An exact reproduction of the lines from the one with "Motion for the" to the end of the data below is required. No other lines may be included.

** Provided material **
• • • • •

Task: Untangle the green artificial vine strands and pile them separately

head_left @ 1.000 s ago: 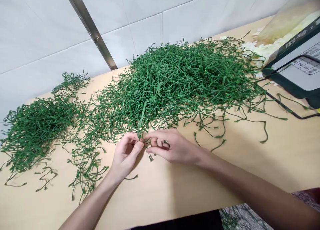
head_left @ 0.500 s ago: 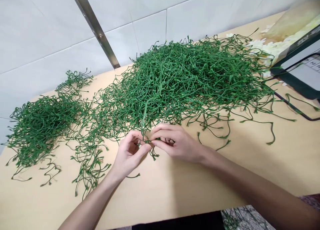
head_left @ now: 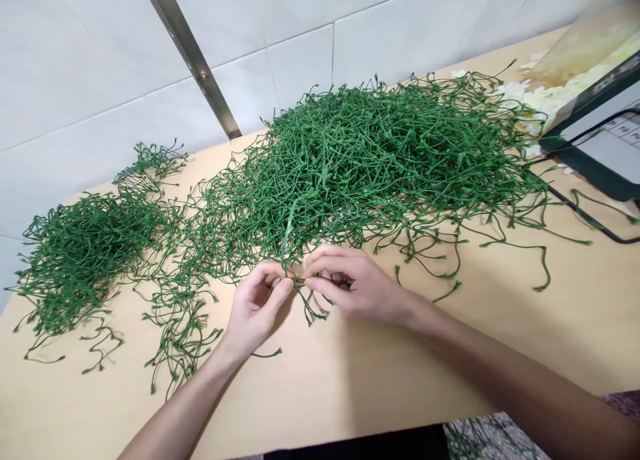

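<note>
My left hand (head_left: pixel 260 303) pinches a green artificial flower stem (head_left: pixel 287 237) between thumb and index finger; its long end rises toward the large pile. My right hand (head_left: pixel 353 280) is closed close by, its fingertips pinching green stem material at the same spot. Several short stem ends (head_left: pixel 313 310) hang out below the fingertips. How the pieces join between the fingers is too small to make out. Just beyond both hands lies a big tangled pile of green stems (head_left: pixel 380 153).
A smaller pile of stems (head_left: pixel 95 253) lies at the left, with loose stems (head_left: pixel 177 333) spread between. At the right are white petals (head_left: pixel 530 97) and a dark-framed box-like object (head_left: pixel 595 133). A tiled wall (head_left: pixel 300 60) with a metal strip (head_left: pixel 200 67) borders the table (head_left: pixel 400 373).
My fingertips have shifted slightly, and the stem ends below them have spread out a little to the right. Both hands keep their pinch.
</note>
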Available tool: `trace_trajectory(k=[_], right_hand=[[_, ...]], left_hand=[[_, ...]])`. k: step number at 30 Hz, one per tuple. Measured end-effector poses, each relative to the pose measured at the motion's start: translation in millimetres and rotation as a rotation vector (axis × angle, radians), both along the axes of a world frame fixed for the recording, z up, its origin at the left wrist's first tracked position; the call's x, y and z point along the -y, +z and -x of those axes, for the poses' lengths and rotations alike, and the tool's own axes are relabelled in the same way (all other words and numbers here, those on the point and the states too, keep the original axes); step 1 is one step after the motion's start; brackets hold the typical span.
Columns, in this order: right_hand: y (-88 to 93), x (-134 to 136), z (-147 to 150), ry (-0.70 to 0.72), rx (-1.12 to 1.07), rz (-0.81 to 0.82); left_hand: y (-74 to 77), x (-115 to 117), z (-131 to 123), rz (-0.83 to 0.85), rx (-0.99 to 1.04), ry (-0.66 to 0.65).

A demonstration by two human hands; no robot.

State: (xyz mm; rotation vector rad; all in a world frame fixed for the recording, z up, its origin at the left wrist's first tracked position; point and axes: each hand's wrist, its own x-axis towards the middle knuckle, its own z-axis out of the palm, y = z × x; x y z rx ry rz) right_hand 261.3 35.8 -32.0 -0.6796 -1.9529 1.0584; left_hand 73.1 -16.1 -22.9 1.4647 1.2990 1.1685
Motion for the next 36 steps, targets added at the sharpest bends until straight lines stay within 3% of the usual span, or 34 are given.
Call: trace_trajectory(k=[6, 10, 15, 20, 27, 31, 36], right_hand=[[9.1, 2, -2, 0.243, 0.020, 0.565], [12.2, 2, -2, 0.221, -0.003, 0.580], [11.0, 3, -2, 0.234, 0.018, 0.643], [10.9, 1, -1, 0.178, -0.080, 0.610], [15.9, -2, -1, 0.205, -0.052, 0.726], [14.6, -1, -1, 0.195, -0.010, 0.753], [10.7, 1, -1, 0.256, -0.021, 0.805]], left_hand=[[-4.0, 2, 2, -0.076, -0.060, -0.057], [-3.9, 3, 2, -0.127, -0.097, -0.095], [-4.3, 2, 0, -0.119, 0.022, -0.138], [-3.6, 1, -2, -0.087, 0.025, -0.092], [5.4, -1, 2, 0.088, 0.032, -0.071], [9.5, -1, 5, 0.233, 0.049, -0.125], [10.4, 1, 4, 0.246, 0.012, -0.235]])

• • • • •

** Answer to the exercise **
Motion for the next 36 steps, targets added at the sharpest bends until straight lines stay within 3% of the usual span, or 34 are given.
Call: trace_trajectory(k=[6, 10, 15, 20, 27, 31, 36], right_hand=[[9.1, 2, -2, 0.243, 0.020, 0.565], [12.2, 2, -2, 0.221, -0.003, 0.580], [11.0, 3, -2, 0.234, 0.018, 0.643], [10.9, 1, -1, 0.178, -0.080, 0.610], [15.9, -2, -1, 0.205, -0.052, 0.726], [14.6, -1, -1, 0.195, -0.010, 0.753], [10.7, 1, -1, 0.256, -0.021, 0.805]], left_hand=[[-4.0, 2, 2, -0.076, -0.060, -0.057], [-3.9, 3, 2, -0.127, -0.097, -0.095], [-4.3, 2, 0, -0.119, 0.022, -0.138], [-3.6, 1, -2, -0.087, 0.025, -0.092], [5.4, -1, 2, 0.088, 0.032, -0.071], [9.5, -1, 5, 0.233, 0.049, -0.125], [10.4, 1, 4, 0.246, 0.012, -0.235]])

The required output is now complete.